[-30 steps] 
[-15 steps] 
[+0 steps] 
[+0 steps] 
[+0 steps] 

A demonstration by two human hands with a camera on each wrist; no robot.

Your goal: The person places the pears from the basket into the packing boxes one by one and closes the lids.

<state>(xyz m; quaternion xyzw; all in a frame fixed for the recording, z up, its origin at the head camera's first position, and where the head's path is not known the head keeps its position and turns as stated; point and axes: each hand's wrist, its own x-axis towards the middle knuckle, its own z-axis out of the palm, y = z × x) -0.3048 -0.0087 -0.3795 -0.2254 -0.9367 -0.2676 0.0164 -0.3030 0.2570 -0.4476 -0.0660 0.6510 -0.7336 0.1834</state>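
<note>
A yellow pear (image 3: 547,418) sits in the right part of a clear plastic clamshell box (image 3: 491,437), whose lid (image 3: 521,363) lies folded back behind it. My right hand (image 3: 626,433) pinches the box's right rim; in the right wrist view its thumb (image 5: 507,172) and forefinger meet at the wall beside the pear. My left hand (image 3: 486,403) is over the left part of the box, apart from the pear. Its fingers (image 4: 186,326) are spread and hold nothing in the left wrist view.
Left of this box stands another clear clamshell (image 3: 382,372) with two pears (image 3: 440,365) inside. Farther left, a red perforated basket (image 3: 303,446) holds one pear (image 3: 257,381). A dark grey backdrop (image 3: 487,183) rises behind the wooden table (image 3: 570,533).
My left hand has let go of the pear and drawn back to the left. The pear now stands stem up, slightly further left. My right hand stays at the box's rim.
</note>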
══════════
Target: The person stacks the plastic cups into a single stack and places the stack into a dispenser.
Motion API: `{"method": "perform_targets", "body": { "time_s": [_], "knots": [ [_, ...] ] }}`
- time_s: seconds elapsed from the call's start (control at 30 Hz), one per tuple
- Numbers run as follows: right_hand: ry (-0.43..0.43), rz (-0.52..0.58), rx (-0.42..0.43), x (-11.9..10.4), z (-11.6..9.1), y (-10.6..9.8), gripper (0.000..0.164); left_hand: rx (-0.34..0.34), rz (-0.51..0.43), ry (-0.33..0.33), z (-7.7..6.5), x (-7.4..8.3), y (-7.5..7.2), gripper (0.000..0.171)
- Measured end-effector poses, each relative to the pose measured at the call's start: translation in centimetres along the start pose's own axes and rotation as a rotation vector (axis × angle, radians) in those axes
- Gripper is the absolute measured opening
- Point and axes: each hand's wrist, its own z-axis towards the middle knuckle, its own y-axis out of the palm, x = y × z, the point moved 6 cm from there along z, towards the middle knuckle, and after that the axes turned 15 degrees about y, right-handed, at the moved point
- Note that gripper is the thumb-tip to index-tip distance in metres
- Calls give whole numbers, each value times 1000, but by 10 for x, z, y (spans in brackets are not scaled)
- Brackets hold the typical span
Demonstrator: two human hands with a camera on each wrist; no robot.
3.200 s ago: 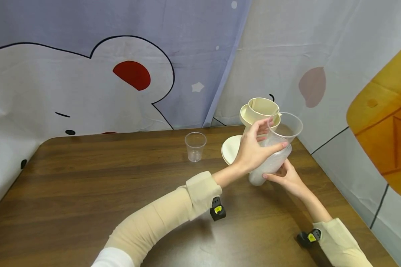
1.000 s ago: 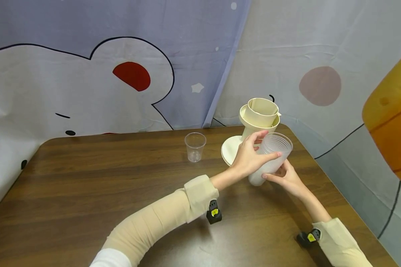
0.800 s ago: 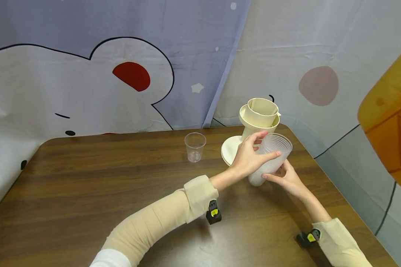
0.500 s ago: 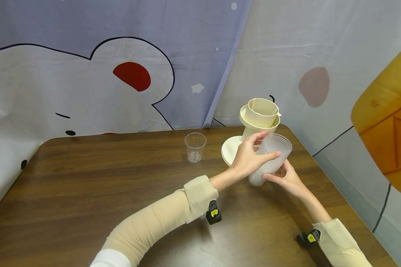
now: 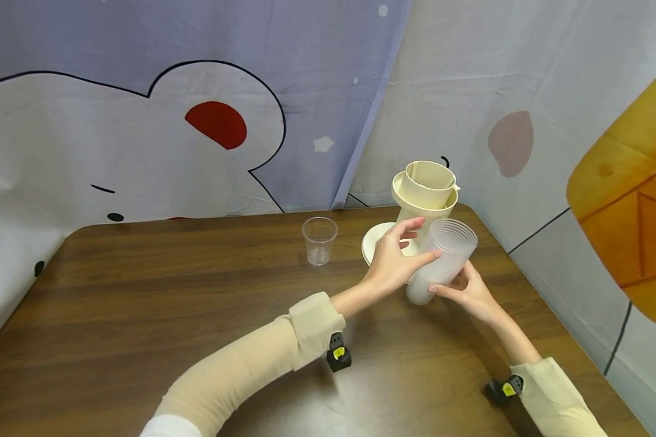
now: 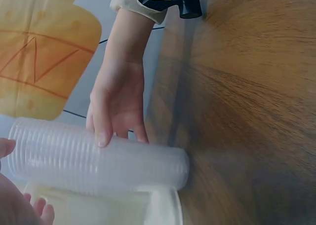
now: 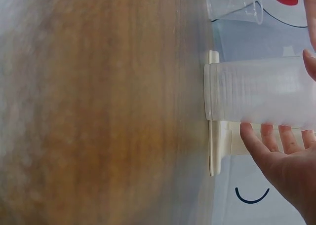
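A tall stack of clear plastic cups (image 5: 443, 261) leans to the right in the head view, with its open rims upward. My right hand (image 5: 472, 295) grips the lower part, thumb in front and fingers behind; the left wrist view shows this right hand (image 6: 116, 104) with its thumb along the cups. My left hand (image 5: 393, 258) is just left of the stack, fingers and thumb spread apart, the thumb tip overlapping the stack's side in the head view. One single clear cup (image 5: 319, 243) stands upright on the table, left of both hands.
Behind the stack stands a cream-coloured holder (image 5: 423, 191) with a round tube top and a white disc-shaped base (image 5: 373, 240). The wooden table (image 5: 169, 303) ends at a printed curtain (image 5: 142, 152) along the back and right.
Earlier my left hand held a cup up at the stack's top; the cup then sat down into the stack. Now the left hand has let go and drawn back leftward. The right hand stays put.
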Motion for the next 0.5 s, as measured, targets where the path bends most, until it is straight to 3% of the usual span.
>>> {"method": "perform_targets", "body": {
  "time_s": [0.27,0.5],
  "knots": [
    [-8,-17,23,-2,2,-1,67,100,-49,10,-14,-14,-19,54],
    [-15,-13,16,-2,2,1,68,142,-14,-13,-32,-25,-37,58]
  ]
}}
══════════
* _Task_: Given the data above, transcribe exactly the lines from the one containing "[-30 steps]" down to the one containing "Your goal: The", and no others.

* _Task result_:
[-30 steps] 
[-15 steps] 
[+0 steps] 
[+0 steps] 
[+0 steps] 

A demonstration by two human hands with a camera on each wrist; no robot.

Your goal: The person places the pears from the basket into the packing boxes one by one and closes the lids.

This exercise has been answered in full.